Cancer chemotherapy has several limitations such as often insufficient differentiation between malign tissue and benign tissue. The clinical utility of the pyrrolo[2,1-c][1,4]benzodiazepines (PBDs) are inadequate because of the lack of selectivity for tumor tissues, high reactivity of the pharmacophoric imine functionality, low water solubility, and stability. To address these limitations two new β-glucoside prodrugs of PBDs have been synthesized and evaluated for their potential use in selective therapy of solid tumors by ADEPT. The preliminary studies reveal the prodrugs are much less toxic compared to the parent moieties. These prodrugs are activated by β-glucosidase to produce the active cytotoxic moiety signifying their utility in ADEPT of cancer. The prodrugs 1a and 1b were evaluated for their cytotoxic activity in three human cancer cell lines, i.e., A375, MCF-7 and HT-29 by employing MTT assay. The results reveal that the prodrugs have shown significant cytotoxic activity in the presence of enzyme. Another important property of these molecules is their enhanced water solubility and stability, which are essential for a molecule to be an effective drug.

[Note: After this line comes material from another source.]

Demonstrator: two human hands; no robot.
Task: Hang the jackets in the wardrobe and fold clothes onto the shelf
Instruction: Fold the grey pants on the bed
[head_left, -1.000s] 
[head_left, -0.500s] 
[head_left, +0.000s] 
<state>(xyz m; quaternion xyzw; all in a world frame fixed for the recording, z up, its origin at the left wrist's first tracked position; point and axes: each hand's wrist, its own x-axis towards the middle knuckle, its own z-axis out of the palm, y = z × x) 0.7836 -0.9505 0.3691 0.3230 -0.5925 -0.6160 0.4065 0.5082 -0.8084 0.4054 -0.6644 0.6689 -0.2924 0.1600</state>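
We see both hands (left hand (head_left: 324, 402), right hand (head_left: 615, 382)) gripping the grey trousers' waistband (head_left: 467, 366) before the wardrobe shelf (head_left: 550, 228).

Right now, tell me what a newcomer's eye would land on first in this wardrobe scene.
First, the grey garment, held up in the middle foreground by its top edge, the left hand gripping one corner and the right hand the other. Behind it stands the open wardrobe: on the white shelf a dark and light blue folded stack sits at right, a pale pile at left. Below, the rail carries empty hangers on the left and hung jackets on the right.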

癌症化学疗法具有几个局限性，例如恶性组织与良性组织之间的分化往往不足。由于缺乏对肿瘤组织的选择性，药效亚胺功能性的高反应性，低水溶性和稳定性，吡咯并[2,1- c ] [1,4]苯并二氮杂（PBDs）的临床实用性不足。为了解决这些局限性，已经合成了两种新的PBDβ-葡萄糖苷前药，并通过ADEPT评估了它们在实体瘤选择性治疗中的潜在用途。初步研究表明，与母体部分相比，前药的毒性要低得多。这些前药被β-葡糖苷酶激活以产生活性细胞毒性部分，这表明它们可用于癌症的ADEPT。前药1a和通过使用MTT测定法评估1b在三种人癌细胞系，即A375，MCF-7和HT-29中的细胞毒性活性。结果表明，在存在酶的情况下，前药已显示出显着的细胞毒性活性。这些分子的另一个重要特性是其增强的水溶性和稳定性，这对于分子成为有效药物至关重要。